Description
This alert is triggered when the CPU utilization of observer processes exceeds the threshold.
Principle
The following table describes the key parameters that are involved in the monitoring and alerting logic.
| Parameter | Value |
|---|---|
| Metric | ob_cpu_percent |
| Source | select /*+read_consistency(weak)*/ tenant_name, tenant_id, stat_id, value from v$sysstat, __all_tenant where stat_id IN (140005, 140006) and (con_id > 1000 or con_id = 1) and __all_tenant.tenant_id = v$sysstat.con_id;
Note |
| Collected metric | sysstat_value |
| Metric expression | 100 * sum(sysstat_value{metric_group="sysstat",stat_id="140006",@LABELS}) by (@GBLABELS) / sum(sysstat_value{metric_group="sysstat",stat_id="140005",@LABELS}) by (@GBLABELS) |
| Collection cycle | 1 second |
The value of the metric ob_cpu_percent indicates the CPU utilization of the observer processes in the cluster. When this value exceeds the threshold, this alert is triggered. The default threshold is 90%.
Note
- When the statistical event ID (stat_id) is 140005, the maximum number of available CPU cores of observer processes in the cluster is collected.
- When the stat_id is 140006, the number of CPU cores used by observer processes in the cluster is collected.

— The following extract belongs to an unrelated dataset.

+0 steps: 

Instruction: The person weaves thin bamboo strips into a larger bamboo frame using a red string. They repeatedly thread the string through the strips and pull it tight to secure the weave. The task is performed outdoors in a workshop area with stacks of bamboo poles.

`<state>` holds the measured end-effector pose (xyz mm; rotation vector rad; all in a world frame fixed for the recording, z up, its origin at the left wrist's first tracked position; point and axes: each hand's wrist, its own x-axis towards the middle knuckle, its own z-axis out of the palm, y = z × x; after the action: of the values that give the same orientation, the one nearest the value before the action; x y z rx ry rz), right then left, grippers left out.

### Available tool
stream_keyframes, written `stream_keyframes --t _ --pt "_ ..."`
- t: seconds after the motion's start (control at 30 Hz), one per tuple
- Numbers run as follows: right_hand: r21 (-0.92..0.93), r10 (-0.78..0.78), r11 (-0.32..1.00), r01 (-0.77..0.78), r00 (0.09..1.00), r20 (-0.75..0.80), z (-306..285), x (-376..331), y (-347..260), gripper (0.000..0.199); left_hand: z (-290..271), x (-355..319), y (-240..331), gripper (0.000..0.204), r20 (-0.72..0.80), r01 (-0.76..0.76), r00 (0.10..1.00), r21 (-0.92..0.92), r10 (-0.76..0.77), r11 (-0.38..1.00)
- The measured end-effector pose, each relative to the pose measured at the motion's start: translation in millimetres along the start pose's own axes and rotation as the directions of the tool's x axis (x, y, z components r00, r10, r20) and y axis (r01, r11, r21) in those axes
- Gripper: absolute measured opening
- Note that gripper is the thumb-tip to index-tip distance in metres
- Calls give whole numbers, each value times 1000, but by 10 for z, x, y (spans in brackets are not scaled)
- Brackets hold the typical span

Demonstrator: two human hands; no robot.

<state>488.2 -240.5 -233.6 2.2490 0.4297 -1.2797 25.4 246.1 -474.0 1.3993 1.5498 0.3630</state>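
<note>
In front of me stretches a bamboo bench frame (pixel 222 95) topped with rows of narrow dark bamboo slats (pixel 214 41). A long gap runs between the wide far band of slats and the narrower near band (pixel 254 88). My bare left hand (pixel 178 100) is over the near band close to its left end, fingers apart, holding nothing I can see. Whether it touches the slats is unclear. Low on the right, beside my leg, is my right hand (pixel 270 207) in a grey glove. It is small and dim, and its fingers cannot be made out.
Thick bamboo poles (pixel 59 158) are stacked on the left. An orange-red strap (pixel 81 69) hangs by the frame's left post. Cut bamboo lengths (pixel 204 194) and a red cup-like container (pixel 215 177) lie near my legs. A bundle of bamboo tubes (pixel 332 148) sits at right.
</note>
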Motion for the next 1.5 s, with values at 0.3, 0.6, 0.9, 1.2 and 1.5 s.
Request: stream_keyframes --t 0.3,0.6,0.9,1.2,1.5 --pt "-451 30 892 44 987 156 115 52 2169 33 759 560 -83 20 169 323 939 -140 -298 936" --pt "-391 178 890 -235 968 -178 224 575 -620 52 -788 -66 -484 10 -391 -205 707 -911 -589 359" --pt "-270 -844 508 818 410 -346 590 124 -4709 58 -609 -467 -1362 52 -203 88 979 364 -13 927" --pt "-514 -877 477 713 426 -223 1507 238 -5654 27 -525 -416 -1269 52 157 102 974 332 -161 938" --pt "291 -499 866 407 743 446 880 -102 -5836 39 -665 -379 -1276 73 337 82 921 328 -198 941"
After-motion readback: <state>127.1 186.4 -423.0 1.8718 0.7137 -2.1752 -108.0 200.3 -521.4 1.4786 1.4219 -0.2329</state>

The ratio of the sum of the values of the value field when stat_id is 140006 to the sum of the values of the value field when stat_id is 140005 is used as the CPU utilization of the observer processes in the cluster.
Alert rule
| Metric | Default threshold (unit: %) | Duration | Detection cycle | Time before clearance |
|---|---|---|---|---|
| ob_cpu_percent | 90 | 60 seconds | 60 seconds | 5 minutes |
Alert information
| Trigger method | Alert level | Scope |
|---|---|---|
| Metric expression | Critical | Server |
Alert templates
Overview: ${alarm_target} ${alarm_name}
Details: ${alarm_target} ${alarm_name}. The CPU utilization of observer processes is ${value}%, exceeding the threshold of ${alarm_threshold}%.

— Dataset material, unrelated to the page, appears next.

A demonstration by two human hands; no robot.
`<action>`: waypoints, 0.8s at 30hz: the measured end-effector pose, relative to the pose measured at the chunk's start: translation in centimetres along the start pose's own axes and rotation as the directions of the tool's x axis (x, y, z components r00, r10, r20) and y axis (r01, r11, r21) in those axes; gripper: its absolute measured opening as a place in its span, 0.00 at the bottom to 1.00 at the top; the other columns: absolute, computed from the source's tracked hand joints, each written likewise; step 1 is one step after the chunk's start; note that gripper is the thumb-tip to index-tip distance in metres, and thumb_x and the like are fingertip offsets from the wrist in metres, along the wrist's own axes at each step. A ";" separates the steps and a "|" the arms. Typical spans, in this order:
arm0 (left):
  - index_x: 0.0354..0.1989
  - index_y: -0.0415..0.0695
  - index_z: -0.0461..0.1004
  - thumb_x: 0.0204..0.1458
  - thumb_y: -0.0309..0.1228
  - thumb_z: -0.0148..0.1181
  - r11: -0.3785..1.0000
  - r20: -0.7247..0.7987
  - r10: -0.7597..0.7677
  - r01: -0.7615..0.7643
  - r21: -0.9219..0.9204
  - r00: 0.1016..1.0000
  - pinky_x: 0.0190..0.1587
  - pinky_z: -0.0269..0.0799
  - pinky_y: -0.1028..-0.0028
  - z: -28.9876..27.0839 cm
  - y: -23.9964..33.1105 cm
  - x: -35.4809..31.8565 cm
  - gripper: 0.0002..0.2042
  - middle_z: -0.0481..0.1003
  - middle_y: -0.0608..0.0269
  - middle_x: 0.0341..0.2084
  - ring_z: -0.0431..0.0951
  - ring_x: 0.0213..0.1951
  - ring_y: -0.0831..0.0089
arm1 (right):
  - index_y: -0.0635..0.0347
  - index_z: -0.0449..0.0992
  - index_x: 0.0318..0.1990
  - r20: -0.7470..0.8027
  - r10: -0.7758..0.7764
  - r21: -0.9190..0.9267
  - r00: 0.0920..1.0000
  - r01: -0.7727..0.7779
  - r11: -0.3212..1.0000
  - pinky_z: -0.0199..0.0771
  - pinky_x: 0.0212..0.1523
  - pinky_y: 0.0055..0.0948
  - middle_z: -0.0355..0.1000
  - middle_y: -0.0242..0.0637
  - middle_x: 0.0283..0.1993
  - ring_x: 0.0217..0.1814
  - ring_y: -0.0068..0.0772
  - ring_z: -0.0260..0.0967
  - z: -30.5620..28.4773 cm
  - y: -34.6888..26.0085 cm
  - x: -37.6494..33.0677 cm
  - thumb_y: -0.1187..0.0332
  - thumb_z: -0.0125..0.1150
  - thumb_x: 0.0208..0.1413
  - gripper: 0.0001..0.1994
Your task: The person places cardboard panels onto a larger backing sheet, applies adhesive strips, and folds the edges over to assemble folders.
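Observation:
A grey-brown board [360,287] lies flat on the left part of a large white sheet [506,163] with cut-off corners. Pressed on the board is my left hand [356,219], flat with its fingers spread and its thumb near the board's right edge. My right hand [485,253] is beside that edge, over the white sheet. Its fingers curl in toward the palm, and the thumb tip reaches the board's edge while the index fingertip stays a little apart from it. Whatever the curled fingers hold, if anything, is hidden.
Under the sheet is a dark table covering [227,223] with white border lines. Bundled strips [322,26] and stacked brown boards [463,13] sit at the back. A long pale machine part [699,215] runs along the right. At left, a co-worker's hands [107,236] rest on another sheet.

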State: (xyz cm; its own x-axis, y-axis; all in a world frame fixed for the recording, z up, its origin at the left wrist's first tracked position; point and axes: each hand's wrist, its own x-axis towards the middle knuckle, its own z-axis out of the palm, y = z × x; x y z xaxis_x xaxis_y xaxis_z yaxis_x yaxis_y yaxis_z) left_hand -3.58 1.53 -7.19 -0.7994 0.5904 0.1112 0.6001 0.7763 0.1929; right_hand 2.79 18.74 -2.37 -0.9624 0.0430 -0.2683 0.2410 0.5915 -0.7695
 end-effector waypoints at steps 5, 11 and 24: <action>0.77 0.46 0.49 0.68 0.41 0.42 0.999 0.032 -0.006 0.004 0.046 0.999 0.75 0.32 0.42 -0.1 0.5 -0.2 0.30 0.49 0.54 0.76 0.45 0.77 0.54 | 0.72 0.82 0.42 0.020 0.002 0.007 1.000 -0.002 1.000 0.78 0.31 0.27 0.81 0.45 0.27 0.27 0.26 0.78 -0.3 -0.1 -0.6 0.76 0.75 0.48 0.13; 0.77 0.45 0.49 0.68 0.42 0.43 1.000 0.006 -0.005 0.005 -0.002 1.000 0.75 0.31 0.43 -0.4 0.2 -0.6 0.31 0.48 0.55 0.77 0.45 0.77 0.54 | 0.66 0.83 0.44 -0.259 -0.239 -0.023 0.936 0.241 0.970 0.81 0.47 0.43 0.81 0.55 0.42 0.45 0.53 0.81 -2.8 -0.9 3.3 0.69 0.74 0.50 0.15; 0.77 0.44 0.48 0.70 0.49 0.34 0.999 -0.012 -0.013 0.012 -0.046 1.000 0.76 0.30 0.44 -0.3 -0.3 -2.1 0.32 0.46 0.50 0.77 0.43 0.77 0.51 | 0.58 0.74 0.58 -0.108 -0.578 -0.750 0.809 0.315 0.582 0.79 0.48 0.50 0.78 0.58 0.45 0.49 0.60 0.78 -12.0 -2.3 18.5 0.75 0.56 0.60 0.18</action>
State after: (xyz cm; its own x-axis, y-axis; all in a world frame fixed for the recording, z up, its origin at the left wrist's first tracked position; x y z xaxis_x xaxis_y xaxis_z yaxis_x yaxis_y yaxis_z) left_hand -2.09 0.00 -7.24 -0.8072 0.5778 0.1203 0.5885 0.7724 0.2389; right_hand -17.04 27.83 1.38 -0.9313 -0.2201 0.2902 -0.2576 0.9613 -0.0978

Overview example: ob_cluster=C1-1000:svr_ip=xxx.xxx.xxx.xxx. The CPU utilization of observer processes exceeds the threshold.
Details example: ob_cluster=C1-1000:svr_ip=xxx.xxx.xxx.xxx. The CPU utilization of observer processes is 91.0%, exceeding the threshold of 90.0%.
Impact on the system
High CPU utilization reduces the system throughput and increases the request latency.
A transient increase in CPU utilization does not generate a great impact. If the CPU utilization remains high for a long time, it must be handled.
Possible cause
This problem is commonly found during complex SQL statement execution.
Suggested solutions
Check whether the tenant_cpu_percent_over_threshold alert is triggered.
If yes, troubleshoot and resolve the issue. For more information, see tenant_cpu_percent_over_threshold.
Otherwise, go to the next step.
Check whether the load of observer processes simultaneously increases in multiple tenants. The load of observer processes running on the same OBServer stacks. The alert is triggered when the total load exceeds the threshold.
To reduce high CPU utilization caused by simultaneous load increase in multiple tenants, perform the following steps:
Scale out the cluster.
Add OBServers to the OceanBase cluster. For more information, see Add an OBServer.
Apply throttling to the OceanBase cluster. For more information, see Apply throttling to an OceanBase cluster.